# EXERCISE DESCRIPTION
Retype the whole listing that follows, with nothing added or left out.

(INFORMATION SHOWN)

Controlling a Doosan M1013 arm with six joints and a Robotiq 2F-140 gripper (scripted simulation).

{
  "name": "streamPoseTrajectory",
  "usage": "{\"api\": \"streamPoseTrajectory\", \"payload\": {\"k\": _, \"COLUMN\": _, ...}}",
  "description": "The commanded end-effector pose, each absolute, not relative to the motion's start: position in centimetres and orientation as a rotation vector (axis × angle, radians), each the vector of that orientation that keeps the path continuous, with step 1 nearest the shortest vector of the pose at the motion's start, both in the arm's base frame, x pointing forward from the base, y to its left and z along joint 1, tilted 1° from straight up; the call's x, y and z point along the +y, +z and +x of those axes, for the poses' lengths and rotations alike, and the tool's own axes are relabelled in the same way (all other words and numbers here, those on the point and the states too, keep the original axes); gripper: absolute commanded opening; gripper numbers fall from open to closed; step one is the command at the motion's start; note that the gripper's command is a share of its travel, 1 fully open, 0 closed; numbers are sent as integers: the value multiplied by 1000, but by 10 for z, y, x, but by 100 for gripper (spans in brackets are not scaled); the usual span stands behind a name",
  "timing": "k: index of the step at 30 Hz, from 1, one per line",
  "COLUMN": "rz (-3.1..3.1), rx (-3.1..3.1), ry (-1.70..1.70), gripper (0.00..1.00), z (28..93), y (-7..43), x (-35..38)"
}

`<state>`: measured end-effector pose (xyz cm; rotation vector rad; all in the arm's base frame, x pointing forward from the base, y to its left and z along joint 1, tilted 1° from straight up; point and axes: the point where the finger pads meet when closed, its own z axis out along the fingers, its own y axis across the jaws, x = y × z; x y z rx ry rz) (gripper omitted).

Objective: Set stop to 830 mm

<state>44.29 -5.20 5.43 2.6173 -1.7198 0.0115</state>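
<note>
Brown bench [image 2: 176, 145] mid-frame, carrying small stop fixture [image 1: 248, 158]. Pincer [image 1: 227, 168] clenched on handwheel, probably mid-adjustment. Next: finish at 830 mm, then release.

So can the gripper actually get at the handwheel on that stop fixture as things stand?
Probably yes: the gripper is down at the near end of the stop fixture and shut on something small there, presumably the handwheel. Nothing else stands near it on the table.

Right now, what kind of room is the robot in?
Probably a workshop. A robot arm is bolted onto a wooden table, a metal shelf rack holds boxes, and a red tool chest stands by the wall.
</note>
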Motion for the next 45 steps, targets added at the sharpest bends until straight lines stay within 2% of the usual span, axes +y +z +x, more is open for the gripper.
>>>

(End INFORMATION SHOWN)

# ANSWER BOX
Controlling a Doosan M1013 arm with six joints and a Robotiq 2F-140 gripper (scripted simulation).

{
  "name": "streamPoseTrajectory",
  "usage": "{\"api\": \"streamPoseTrajectory\", \"payload\": {\"k\": _, \"COLUMN\": _, ...}}",
  "description": "The commanded end-effector pose, each absolute, not relative to the motion's start: position in centimetres and orientation as a rotation vector (axis × angle, radians), each the vector of that orientation that keeps the path continuous, with step 1 nearest the shortest vector of the pose at the motion's start, both in the arm's base frame, x pointing forward from the base, y to its left and z along joint 1, tilted 1° from straight up; the call's x, y and z point along the +y, +z and +x of those axes, for the poses' lengths and rotations alike, and the tool's own axes are relabelled in the same way (all other words and numbers here, those on the point and the states too, keep the original axes); gripper: absolute commanded opening; gripper numbers fall from open to closed; step one is the command at the motion's start; note that the gripper's command is a share of its travel, 1 fully open, 0 closed; numbers are sent as integers: the value multiplied by 1000, but by 10 for z, y, x, but by 100 for gripper (spans in brackets are not scaled); the usual span stands behind a name",
  "timing": "k: index of the step at 30 Hz, from 1, one per line",
  "COLUMN": "rz (-3.1..3.1), rx (-3.1..3.1), ry (-1.70..1.70), gripper (0.00..1.00), z (28..93), y (-7..43), x (-35..38)"
}

`<state>`: measured end-effector pose (xyz cm; rotation vector rad; all in the arm's base frame, x pointing forward from the base, y to its left and z along joint 1, tilted 1° from straight up; point and axes: the point where the finger pads meet when closed, its own z axis out along the fingers, its own y axis across the jaws, x = y × z; x y z rx ry rz) (gripper omitted).

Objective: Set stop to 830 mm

<state>44.29 -5.20 5.43 2.6173 -1.7198 0.0115</state>
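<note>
Brown bench [image 2: 176, 145] mid-frame, carrying small stop fixture [image 1: 248, 158]. Pincer [image 1: 227, 168] clenched on handwheel, probably mid-adjustment. Next: finish at 830 mm, then release.

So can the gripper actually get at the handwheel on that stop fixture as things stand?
Probably yes: the gripper is down at the near end of the stop fixture and shut on something small there, presumably the handwheel. Nothing else stands near it on the table.

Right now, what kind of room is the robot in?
Probably a workshop. A robot arm is bolted onto a wooden table, a metal shelf rack holds boxes, and a red tool chest stands by the wall.
</note>
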Motion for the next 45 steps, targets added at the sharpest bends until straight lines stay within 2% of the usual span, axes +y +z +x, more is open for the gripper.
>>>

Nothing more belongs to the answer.